YOUR GOAL: Filter the entries down to the lines containing "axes", and copy those lines.

MATERIAL PROVIDED:
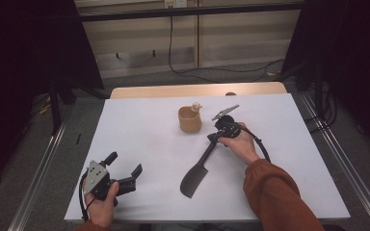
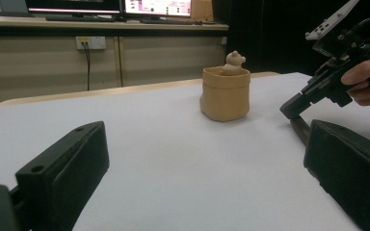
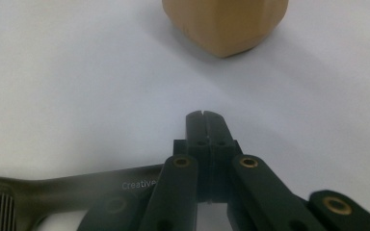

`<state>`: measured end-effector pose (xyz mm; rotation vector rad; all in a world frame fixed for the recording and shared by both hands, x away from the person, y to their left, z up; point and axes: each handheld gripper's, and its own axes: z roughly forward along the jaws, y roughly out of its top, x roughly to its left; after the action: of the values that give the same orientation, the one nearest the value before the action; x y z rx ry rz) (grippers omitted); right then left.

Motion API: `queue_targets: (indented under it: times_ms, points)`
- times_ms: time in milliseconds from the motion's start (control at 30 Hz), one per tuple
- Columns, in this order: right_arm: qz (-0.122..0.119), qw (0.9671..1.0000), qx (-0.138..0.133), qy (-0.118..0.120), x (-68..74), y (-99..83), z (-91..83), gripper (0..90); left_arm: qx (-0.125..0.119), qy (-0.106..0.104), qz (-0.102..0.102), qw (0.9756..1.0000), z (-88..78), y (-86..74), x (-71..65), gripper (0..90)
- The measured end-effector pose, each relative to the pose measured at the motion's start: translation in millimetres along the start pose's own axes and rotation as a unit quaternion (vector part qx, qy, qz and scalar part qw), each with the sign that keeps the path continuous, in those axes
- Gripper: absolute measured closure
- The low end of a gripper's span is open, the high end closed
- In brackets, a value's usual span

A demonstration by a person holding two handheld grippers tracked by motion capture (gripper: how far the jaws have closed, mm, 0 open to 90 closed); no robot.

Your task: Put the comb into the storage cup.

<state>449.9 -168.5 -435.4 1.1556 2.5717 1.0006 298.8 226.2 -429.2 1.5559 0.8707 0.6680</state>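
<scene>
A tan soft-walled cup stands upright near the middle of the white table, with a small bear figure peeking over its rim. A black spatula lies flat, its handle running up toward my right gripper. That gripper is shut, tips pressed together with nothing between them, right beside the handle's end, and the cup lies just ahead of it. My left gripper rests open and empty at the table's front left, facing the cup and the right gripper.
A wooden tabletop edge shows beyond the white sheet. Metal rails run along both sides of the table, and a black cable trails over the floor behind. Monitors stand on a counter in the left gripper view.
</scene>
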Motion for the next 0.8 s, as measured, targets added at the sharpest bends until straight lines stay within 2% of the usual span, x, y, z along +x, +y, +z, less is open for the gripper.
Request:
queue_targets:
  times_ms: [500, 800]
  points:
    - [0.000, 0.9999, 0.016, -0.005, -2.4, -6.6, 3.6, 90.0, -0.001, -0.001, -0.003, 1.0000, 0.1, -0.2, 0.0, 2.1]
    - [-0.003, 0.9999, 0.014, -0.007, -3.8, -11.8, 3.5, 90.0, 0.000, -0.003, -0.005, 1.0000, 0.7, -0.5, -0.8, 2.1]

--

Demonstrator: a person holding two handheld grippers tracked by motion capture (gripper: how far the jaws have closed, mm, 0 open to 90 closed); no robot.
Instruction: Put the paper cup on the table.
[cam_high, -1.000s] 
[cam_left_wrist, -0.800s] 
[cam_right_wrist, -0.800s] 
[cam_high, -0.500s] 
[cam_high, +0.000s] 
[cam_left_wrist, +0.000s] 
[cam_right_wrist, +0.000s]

RESPONSE AREA:
`<state>`: measured end-effector pose (xyz mm; rotation vector rad; all in a world frame fixed for the recording and shared by both hands, x away from the person, y to their left, z up; point and axes: each handheld gripper's, and its own axes: z roughly forward along the jaws, y roughly out of its top, x roughly to its left; after the action: of the values that give the same orientation, the one nearest the value before the action; x y z rx ry rz) (grippers omitted); right then left.
- The measured end-effector pose, each relative to the pose measured at the motion's start: translation in millimetres along the start pose's own axes and rotation as a unit quaternion (vector part qx, qy, qz and scalar part qw), each with the sign that keeps the path continuous, in those axes

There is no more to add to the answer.